After handing over the town to our strange allies, we marched on westwards and met no more resistance. The country was all peaks and deep valleys, and, though the hilltop settlements averaged ten miles from one to another, the inhabitants could shout and be heard across the intervening space. The friendly part of the tribe entertained us in some of these settlements. They liked to show us the children of their wealthy families, who were deliberately fattened on a diet of boiled chestnuts so that they were nearly as broad as they were tall. Their skin was very white and delicate and tattooed all over with patterns of flowers.
Their customs astonished us. Anything that a Greek would prefer to do in privacy, they loved to do in a crowd. And, when alone, a Mossyn-dweller would carry on as if he were in company, talking to himself and laughing and capering, just as if he were showing off to an audience.

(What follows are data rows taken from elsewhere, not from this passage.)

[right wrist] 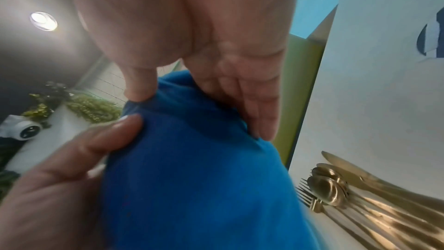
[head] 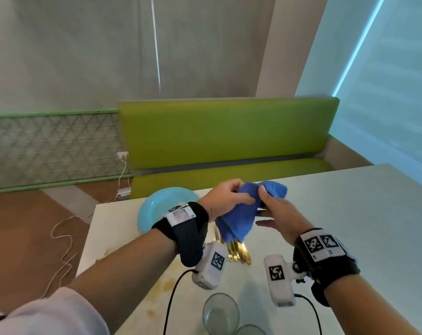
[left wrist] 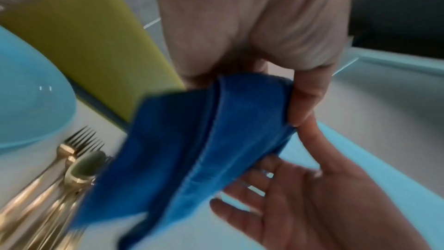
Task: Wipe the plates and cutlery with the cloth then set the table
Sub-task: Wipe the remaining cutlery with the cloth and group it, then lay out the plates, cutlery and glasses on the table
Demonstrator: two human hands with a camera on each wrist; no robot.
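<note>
Above the pale table (head: pixel 350 213), my left hand (head: pixel 223 198) and right hand (head: pixel 277 213) both pinch the soft blue cloth (head: pixel 241 213), holding it clear of the surface. Beneath it lies the gold metal cutlery (head: pixel 239 253), beside the round light-blue plate (head: pixel 152 206).

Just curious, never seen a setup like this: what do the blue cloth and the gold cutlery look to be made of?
Cloth: soft fuzzy fabric, probably microfibre; it folds and droops limply from both hands. Cutlery: gold-coloured metal by its look, with a brushed sheen and bright reflections; plated or solid cannot be told.
</note>
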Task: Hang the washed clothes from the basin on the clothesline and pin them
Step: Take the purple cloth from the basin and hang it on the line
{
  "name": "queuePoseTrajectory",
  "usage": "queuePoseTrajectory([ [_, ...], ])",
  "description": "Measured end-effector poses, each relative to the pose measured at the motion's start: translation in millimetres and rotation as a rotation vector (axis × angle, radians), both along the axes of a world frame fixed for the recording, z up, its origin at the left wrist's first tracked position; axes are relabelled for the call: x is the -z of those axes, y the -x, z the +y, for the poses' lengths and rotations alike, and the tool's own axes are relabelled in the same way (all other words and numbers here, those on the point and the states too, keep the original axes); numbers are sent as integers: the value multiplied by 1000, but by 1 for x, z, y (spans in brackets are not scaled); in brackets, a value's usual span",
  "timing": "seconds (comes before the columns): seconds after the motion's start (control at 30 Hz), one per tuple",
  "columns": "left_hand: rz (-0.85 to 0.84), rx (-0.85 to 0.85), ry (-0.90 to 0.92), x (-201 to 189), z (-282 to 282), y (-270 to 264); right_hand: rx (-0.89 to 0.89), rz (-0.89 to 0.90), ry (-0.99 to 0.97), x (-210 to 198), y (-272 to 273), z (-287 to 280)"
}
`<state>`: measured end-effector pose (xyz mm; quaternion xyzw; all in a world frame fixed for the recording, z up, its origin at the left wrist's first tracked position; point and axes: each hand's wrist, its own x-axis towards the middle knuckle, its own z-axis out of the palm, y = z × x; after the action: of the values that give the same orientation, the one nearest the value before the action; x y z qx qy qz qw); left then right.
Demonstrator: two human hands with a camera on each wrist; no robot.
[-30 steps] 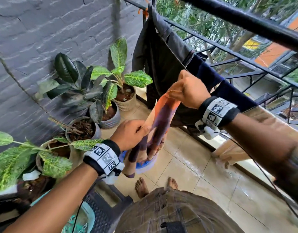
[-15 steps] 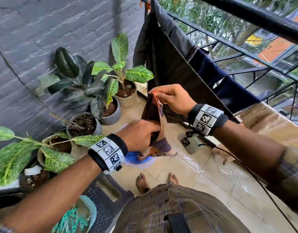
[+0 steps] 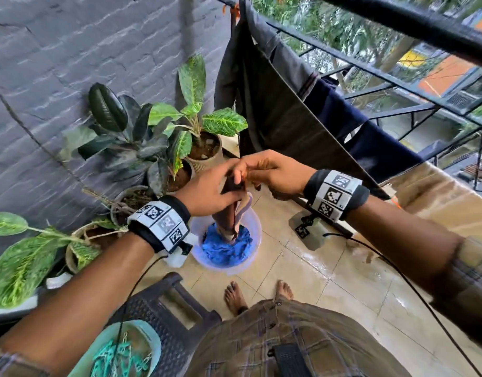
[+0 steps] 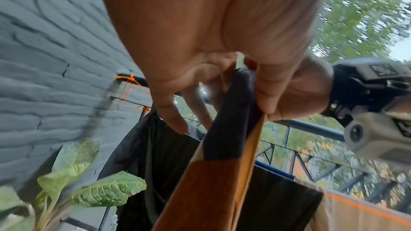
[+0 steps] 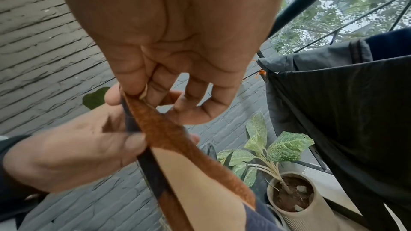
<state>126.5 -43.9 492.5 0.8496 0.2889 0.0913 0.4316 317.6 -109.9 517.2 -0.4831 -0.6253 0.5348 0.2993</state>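
Both hands are now meeting at frame centre: left hand (image 3: pixel 212 194) and right hand (image 3: pixel 275 172) pinching the orange-and-purple patterned cloth (image 3: pixel 235 213), dangling above the translucent plastic basin (image 3: pixel 255 235); hanging looks next.

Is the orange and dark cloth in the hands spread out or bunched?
Bunched: both hands pinch its top edge, and the cloth hangs narrow into the basin.

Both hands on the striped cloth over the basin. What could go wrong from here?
1. The left hand and right hand only pinch the top edge of the striped cloth; a slipped grip likely drops it into the basin or onto the wet-looking floor.
2. Its tail lies on the blue cloth and might drag it out.
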Motion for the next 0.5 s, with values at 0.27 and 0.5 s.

We were eight days in this country. Then, passing through two smaller tribes in peace, we arrived at Cotyora, another of Sinope’s colonies. We were badly received there, for the town would not accept our sick and wounded nor give us any opp
ortunity to buy food. Consequently, we were forced to take what we wanted.
This alarmed the city of Sinope, which at once sent a delegation to us headed by a very eloquent politician called Hecatonymus. He said all the right things, expressing the pride of the citizens of Sinope in our victories and their thankfulness that we had arrived safely on the coast. Then he protested, still very politely, against our treatment of Cotyora and suggested that if we did not behave ourselves, Sinope would turn the Paphlagonians loose on us. They were the nation whose territory surrounded Sinope.
This sort of diplomacy was just what we were brought up on in Athens, so the army asked me to reply.
Now fortunately the city of Trapezus had been so pleased with our treatment of them—and of their enemies—that they had provided us with some of their own citizens as guides. These were still with us, and I told the delegates from Sinope to ask them what sort of people we were.
‘And here are all the crimes we have committed,’ I said. ‘When Cotyora would not sell us food, we took it, and we are still willing to pay for it. When they closed their gates and refused to admit our sick, we just walked in where their walls were weak and found hospital accommodation and paid the expenses. I admit that we then posted a guard on the city gates, but only to insure that our invalids were not ill-treated and that we could remove them when we wished.
‘The rest of us, as you can see, are camping in the open in regular military lines. Do we look to you an undisciplined mob? No, we look ready for anything—ready, if we must, to take on both you and the Paphlagonians. But it would suit us much better to ally ourselves with the Paphlagonians—and they, I hear, might be quite glad to get rid of Sinope.’
This put the delegates in a panic. They insisted that the last thing they wanted was war. No, they had only come to demonstrate their affection for us. They were certain that every word I said was true. As for Hecatonymus (who got a lot of unpleasant looks from his fellow-delegates), what he had meant was that if they had to choose between us and the Paphlagonians, they would choose Greeks every time.